Sure, the two-time World Series champion throws out some annoying, stupid, hateful and ignorant things on social media, but he doesn’t let it stop him from being wrong.

So, days after Buffalo Bills safety Damar Hamlin believed he was dead or “in bad shape” and joked on Twitter that the NFL was covering it up, he’s back with a new COVID-19 vaccine. concept.

And, Hamlin dived straight into this one without revealing how wrong he was in his tweet — the 24-year-old Mackie Rocks native was hammered by conspiracy theorists to that point. He had to release a video that you can see here – But it works for him because he has more than 228,000 followers on the platform.

  • 2-time World Series champion Damar Hamlin believes dead or ‘in bad shape’ and the NL is covering it up

This time, Huff sandwiched the idea of ​​vaccination between the tweets of a young girl punched in the face, which he says feminists want, and another tweet calling marriage commercial.

Therefore, in any case, the idea of ​​​​vaccination should not be surprising.

“I believe that within 3-5 years, the people who took the poison will be dead or lying in bed with the flu. Huff wrote. “It’s bad that I say this… but the elites do not hide the fact that they want public control. And what better way than a bullet that kills slowly.

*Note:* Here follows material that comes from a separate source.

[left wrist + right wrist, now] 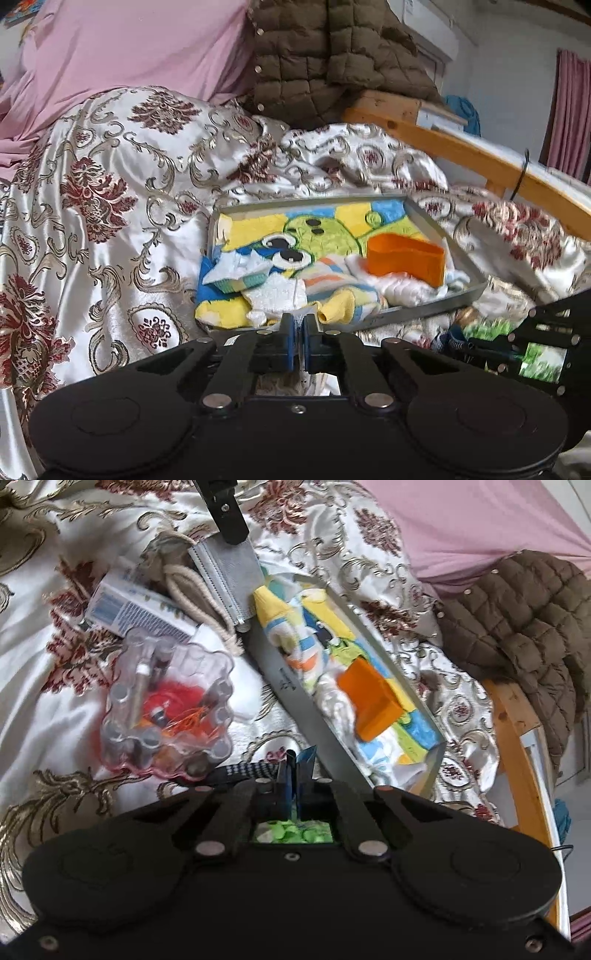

His comments came as Clay Travis retweeted a post MSNBC host Yasmin Vossovia had admitted on air about having myocarditis. Vossovian said her fight came in the cold.

To be fair, while there’s no data yet on the long-term health risks of Covid-19 vaccines, this somehow isn’t even in the same comic code as Hamlin’s tweet.

That tweet?

“No wonder @BuffaloBills Damar Hamlin has been the biggest story for two weeks,” Huff posted. “Now we have media silence. Not a social media post, image or live video. Something fishy. The @NFL is either covering up its death, or it’s in bad shape.

A follower was quick to point out that Hamlin was active on Instagram. Another person replied: “He tweeted yesterday.”

Both point out that Huff’s claim that “it’s not his social media post” was inaccurate — among other things. The former baseball player’s response?

“Wow, very stupid comment in the thread. Congratulations.

Hamlin posted a photo of himself standing in front of a mural painted in his honor and wrote, “Clone.”

But somehow that conspiracy theory got out of hand until Hamlin posted the entire video on Instagram last week.

For Hamlin, there is no connection between the vaccine and the heart attack on the field — after being hit in the chest by Bengals receiver Tee Higgins on a play — several weeks ago. There was a “doctor” who went on social media and said he gave Hamlin a boost.

Turns out that doctor wasn’t a doctor at all.

  • The ‘doctor’ who said he gave Damar Hamlin a covid-19 boost last week was not true

Huff was a good baseball player in his day. The 46-year-old had stints with Tampa Bay, Houston, Baltimore, Detroit and San Francisco during his 12-year career. He hit .278 with 242 homers and 904 RBIs.

Since then, it has been constantly circulating on social media.